• PROBLEM TO SOLVE:
Look through the data below and report how many lines include "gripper". Only the number should be given.

━━ DATASET EXCERPT

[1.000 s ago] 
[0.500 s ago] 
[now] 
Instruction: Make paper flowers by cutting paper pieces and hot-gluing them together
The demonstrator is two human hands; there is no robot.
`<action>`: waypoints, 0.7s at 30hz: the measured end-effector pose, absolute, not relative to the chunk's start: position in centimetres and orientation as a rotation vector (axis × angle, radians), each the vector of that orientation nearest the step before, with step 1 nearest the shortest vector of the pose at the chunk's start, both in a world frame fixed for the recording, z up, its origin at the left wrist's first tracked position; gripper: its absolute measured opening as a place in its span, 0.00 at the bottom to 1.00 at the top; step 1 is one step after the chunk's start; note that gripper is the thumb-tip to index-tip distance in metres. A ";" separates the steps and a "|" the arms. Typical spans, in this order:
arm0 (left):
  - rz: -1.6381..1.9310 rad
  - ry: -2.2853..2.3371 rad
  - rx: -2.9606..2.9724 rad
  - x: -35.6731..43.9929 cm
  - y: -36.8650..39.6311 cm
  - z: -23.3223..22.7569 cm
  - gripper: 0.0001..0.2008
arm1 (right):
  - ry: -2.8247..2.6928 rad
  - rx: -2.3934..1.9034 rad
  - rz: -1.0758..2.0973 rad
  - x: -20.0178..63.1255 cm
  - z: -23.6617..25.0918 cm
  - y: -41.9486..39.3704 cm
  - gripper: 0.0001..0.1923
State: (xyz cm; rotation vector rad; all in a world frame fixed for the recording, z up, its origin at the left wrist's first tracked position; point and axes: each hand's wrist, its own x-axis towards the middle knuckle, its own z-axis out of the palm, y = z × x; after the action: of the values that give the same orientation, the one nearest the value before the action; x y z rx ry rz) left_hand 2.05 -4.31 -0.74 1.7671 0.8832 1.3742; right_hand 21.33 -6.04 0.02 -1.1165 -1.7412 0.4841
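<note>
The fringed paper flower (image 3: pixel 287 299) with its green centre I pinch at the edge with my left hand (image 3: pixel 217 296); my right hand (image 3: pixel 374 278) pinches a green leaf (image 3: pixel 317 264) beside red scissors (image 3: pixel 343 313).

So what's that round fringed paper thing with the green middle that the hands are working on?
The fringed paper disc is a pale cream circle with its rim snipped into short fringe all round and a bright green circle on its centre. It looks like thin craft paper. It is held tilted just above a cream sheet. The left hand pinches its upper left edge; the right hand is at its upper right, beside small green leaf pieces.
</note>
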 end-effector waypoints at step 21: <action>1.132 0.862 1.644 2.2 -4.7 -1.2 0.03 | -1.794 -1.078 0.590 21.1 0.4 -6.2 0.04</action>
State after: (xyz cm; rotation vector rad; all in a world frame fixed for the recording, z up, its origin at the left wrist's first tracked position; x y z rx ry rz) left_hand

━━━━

• YOUR RESPONSE:
3